Of course there’s nothing actually missing, at least at the conscious level. I really am happy with my life, complete with purpose, good friends, goals, and various activities, among other things. But this feeling, this unshakable feeling, which comes and goes whether or not I’m happy, sad, or anything in between, still lingers. It feels as if something, someone is missing..

Who knows, maybe I am missing a someone (some fated friend, significant other, acquaintance, or rival). Or maybe I’m missing a something (an experience, a new purpose (already have a current one), hobby, goal, etc).

Regardless of the cause, the fact of the matter is that even as I write this post, this feeling still lingers.

An Invisible Observer

The following describes a scene from my volunteering days at a local hospital. As I sat waiting for a family member to come back from seeing her loved one, I was able to quietly observe. It was during that time that I was able to see a mundane hallway come to life with its own unique atmosphere, one that can be seen as a metaphor of the ebbs and flow of daily life:

“The skyway was bathed in the mid-afternoon sunlight; the patterns of the spotless floor were punctuated with the golden outlines from the large window panes. I sat alone on a ledge, an invisible observer.

About fifteen paces away, a new arrival, a man, was looking out the window. His white lab coat was neatly pressed and his brown face was furrowed as he focused his gaze across the urban landscape. Speaking intermittently into a utilitarian silver cell phone, his voice emanated a tone of understanding and empathy. When he paused, he would cock his head slightly, as if the slight change in angle would be conducive for listening to his conversational partner. As he stood, silhouetted in the rays of light, the man projected the image of quiet confidence.

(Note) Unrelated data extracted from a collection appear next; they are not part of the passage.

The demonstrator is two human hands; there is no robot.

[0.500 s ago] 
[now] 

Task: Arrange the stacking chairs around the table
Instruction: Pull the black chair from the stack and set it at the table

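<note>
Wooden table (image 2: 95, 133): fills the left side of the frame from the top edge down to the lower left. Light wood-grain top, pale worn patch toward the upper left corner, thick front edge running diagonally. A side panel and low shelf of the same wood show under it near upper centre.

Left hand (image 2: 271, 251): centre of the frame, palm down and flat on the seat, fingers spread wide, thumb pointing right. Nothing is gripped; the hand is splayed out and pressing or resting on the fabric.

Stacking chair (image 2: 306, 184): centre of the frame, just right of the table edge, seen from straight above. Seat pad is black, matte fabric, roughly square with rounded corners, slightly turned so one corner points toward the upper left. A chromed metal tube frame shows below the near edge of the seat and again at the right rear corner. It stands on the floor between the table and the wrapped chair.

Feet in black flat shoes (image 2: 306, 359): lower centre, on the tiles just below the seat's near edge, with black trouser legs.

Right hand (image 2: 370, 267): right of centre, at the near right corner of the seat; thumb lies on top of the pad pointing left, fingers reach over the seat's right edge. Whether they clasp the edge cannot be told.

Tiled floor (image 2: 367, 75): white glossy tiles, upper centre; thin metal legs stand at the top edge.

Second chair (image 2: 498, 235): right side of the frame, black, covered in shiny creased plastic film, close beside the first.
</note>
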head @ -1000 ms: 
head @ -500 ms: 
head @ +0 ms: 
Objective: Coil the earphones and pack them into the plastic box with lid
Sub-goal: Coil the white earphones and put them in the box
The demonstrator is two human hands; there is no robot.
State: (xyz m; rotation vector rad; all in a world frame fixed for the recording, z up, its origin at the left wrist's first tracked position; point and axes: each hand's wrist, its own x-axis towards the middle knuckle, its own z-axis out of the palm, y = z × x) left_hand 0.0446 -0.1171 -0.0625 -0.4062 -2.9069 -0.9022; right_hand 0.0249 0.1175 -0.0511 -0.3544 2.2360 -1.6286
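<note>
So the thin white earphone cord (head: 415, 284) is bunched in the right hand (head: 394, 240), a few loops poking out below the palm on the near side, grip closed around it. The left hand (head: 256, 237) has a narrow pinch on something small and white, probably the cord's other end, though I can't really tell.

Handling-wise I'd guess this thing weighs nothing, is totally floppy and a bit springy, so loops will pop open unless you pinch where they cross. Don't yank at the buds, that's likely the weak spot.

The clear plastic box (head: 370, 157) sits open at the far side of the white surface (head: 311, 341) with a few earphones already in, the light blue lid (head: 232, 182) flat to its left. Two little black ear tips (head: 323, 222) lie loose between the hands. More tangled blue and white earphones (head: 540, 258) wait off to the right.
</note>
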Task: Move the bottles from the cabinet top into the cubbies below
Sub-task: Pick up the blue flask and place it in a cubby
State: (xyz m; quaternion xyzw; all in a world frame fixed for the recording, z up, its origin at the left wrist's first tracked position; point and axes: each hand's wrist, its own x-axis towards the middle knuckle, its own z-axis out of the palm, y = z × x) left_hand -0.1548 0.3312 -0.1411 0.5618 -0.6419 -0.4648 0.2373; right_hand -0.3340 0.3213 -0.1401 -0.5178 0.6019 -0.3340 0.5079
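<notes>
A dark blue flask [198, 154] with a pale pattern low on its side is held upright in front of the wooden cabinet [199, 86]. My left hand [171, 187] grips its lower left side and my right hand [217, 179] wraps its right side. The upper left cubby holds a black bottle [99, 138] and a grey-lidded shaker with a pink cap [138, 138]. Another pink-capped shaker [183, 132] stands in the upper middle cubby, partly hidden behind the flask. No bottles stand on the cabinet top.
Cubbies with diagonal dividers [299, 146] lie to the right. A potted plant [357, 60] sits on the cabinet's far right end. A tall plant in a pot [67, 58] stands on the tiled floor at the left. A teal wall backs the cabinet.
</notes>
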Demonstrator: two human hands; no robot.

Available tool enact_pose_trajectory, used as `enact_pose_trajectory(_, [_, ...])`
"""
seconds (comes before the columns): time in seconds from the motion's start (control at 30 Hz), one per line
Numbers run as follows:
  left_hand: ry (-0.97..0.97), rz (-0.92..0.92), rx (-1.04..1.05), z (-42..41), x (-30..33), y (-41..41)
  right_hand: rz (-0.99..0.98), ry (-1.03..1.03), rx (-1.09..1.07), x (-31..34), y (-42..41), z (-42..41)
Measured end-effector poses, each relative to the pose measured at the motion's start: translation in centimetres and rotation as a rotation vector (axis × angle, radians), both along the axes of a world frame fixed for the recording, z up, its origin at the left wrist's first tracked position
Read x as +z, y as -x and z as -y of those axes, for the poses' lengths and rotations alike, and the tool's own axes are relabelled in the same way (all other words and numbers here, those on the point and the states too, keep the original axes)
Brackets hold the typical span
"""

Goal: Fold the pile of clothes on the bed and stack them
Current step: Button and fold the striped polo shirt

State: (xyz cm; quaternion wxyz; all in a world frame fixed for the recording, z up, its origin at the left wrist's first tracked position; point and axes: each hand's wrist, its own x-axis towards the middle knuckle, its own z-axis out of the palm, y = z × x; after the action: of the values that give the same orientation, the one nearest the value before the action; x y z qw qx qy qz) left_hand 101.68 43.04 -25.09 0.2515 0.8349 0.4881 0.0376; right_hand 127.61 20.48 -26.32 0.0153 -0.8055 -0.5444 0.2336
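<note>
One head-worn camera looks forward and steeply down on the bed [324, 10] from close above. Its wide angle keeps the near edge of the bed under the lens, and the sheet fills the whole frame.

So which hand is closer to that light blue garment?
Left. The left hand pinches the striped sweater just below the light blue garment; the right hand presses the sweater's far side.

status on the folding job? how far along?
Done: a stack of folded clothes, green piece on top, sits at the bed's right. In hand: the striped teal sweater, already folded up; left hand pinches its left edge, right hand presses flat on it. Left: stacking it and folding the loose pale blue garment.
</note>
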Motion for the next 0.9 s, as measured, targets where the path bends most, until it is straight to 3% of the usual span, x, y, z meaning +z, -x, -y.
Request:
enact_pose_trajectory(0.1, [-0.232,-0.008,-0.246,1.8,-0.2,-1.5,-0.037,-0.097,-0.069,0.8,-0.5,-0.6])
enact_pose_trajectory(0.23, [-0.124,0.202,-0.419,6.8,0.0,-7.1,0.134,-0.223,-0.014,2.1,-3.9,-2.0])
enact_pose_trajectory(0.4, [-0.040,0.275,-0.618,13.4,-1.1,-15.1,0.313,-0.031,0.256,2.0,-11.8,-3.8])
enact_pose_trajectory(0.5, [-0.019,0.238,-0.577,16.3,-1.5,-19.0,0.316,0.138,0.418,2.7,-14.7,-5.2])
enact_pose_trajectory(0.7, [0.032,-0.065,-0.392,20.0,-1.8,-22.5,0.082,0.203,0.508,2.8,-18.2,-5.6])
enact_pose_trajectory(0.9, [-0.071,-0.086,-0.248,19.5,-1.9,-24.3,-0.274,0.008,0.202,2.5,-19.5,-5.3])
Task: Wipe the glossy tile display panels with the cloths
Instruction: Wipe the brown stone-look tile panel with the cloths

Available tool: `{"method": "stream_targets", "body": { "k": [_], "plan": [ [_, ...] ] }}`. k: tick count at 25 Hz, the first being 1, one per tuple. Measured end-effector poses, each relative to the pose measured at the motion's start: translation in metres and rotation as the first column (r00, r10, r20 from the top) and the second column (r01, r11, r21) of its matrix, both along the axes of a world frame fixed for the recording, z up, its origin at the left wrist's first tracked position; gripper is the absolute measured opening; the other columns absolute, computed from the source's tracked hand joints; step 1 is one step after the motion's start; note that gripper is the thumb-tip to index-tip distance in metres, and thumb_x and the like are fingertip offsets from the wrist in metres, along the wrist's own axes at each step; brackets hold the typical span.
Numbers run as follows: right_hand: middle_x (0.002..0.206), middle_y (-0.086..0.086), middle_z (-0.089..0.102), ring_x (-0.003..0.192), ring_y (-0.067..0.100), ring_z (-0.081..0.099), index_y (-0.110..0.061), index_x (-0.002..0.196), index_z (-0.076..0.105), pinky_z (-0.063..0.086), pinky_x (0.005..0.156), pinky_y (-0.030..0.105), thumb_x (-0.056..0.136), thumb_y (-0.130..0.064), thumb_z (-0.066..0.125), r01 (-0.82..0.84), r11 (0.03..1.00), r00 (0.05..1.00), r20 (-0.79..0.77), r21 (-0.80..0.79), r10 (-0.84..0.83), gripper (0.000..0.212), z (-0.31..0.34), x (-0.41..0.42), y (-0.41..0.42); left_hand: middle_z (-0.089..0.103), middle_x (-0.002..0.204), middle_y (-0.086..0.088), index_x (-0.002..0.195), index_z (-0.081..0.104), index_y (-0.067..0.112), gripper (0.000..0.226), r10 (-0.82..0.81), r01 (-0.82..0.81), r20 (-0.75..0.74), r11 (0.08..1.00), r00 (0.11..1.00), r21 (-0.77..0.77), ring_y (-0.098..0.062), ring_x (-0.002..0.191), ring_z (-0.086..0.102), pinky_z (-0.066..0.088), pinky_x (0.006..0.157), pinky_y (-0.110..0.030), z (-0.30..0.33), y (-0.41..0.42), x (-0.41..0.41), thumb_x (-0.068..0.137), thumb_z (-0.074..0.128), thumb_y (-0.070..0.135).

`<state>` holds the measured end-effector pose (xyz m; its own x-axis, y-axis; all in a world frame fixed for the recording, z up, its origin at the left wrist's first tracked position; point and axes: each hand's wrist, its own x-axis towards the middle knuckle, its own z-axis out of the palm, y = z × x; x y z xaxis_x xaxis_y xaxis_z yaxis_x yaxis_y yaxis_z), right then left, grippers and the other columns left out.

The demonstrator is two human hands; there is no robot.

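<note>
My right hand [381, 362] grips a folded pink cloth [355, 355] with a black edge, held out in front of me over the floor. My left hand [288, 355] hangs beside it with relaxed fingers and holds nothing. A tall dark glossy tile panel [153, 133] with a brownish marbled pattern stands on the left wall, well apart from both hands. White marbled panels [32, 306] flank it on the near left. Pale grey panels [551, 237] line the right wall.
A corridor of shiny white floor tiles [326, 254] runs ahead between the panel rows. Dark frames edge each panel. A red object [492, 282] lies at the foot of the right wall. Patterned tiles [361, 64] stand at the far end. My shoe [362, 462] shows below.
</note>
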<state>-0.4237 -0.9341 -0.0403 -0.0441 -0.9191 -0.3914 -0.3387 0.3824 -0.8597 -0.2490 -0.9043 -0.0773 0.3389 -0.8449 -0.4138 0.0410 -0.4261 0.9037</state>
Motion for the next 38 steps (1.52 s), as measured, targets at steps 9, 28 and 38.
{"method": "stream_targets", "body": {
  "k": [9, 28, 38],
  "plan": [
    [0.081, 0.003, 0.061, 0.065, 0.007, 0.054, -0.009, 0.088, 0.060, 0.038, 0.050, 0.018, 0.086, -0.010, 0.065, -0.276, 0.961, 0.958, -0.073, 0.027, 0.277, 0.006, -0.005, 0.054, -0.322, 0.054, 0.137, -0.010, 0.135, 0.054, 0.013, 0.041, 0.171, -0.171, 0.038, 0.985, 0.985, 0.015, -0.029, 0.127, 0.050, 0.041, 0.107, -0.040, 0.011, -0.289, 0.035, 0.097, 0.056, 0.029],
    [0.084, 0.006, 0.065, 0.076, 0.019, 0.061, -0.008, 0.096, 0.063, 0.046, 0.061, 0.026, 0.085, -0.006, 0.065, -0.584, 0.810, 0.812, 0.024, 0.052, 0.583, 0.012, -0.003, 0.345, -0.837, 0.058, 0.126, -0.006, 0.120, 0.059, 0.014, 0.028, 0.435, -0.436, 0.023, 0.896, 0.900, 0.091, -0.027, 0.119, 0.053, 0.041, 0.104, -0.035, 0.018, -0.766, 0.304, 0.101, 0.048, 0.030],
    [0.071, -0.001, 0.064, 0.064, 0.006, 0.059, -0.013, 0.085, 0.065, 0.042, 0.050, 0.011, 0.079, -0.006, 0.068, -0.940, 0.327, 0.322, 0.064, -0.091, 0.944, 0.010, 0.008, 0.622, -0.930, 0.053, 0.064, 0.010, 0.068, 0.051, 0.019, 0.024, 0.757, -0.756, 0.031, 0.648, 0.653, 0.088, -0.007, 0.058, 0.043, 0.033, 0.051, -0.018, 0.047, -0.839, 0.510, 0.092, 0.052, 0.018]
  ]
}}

I closed my eyes, blocking out all visual sensation. Only the soft hum of fluorescent lights punctuated with the soft staccatos of padded footsteps would punctuate the serene silence. I became unaware of the passage of time. Then, somewhere in the distance, the ringing of an elevator signaled its arrival to the second floor. A pneumatic hiss accompanied a whooshing sound as a pair of automatic doors opened. Now there were multiple footsteps and harsher chatter.

I opened my eyes. The man in the white lab coat was slipping his cell phone into one of his deep pockets. Passing me, he turned and walked rapidly around a corner, disappearing into the labyrinth of passageways. Two dark shirted individuals walked past my line of vision; their boots thudding resoundingly against the hard floor and the wheels of the bed they were rolling squeaking in protest to their rapid strides. A small herd of people could be heard as they laughed and spoke rapidly, emerging from an unseen niche and traversing the skyway. Suddenly, a man still wearing a mask rushed past me, causing a turbulence of cool, scentless air. As his footsteps receded, only the click of an elderly lady’s cane could be heard. She ambled past before she too disappeared into the labyrinth. When the sound of her cane receded, the area became quiet once again.

The soft hum returned to the hallway. Unseen by countless eyes, I remained, an invisible observer.”